The newly baptized are from unchurched and dechurched backgrounds and came to affirm faith in Jesus Christ through the missional praxis of this new church development. Community Fellowship is a new paradigm church which begins in mission by engaging in the needs of the suburban community-at-large; then moves to worship and then back to mission. Reformed in theology, worship is more like summer camp and includes a blend of the ecumenical faith traditions represented by the racially, culturally and ecumenically diverse group.
Below are pictures of each baptism, with a brief story of how each became connected to Community Fellowship, affirming new life in Jesus Christ.
Baby Malaya’s parents had not connected with a church since their relocation to Texas several years earlier. They made a reaffirmation of faith shortly before their daughter was baptized by sprinkling. The family came to Community via the July Blessing of the Animals Service and then VBS in August.
Emily, 3, was baptized by pouring, and her mother, Melissa, was baptized by immersion. This family came to Community because of the the church’s pastoral care and TLC for “Aunt Bev,” who had a double mastectomy in May. Melissa had never participated in a church and was moved by the love of God evidenced through the pastoral care that Community gave her aunt.
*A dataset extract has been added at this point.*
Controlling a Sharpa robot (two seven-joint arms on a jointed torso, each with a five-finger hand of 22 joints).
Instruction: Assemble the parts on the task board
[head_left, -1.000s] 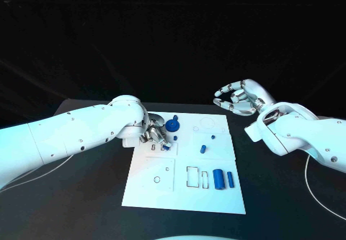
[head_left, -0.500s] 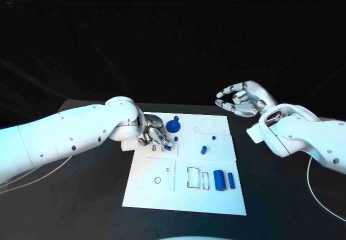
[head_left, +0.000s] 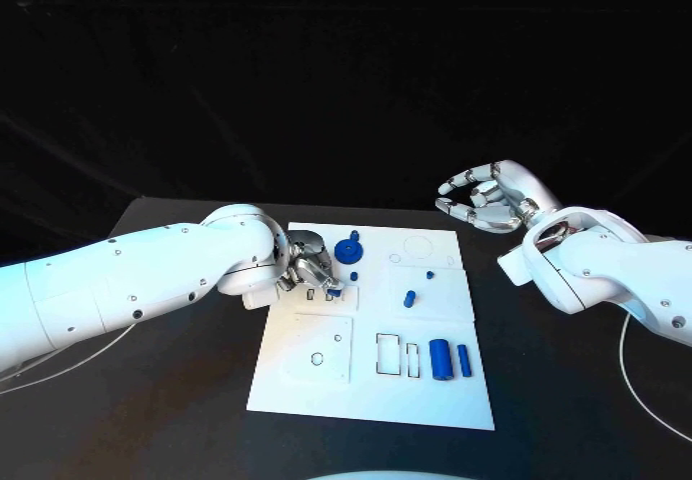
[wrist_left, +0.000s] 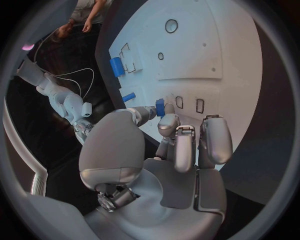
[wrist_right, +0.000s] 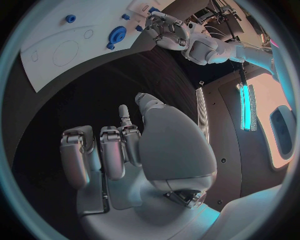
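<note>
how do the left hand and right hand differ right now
The left hand is down on the task board, pinching a small blue part; the right hand is raised off the board's far right corner, holding nothing. The left hand's fingers close toward the part; the right hand's are curled but apart. Both are silver on white arms.

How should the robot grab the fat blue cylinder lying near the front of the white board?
Probably from above, pinching the fat blue cylinder across its rounded sides at the middle. It lies flat on the task board, with a thinner blue part close beside it, so fingers need care on that side.
</note>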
Nick, 11, was baptized by immersion. He came to Community through the first backyard VBS in the summer of 2009 and attended the missional events for children for two years before becoming a regular participant in worship and responding to God’s call through baptism.
Editor’s Note: Initially Community Fellowship began in July 2008 with no funding, no building, no land and no people — which is known as “a parachute drop.” Launched and blessed by Mission Presbytery, Synod of the Sun, the General Assembly Mission Council and the office of Evangelism and Church Growth, they received a $100,000 mission program grant in 2009 (payable over seven years).
The gathering group purchased a former llama ranch in September of 2008, gradually turning the rustic location into a welcoming place for ministry, mission and worship. Many churches in San Antonio and Austin made Community part of their mission, helping with various aspects — such as clearing trees, tearing down fences, hanging drywall and donating items like chairs, tables, speakers, a sound system and a refrigerator.
Community Fellowship’s organizing evangelist, the Rev. Helen Boursier, is writing her Ph.D. doctoral dissertation on the role of mission in the postmodern Church.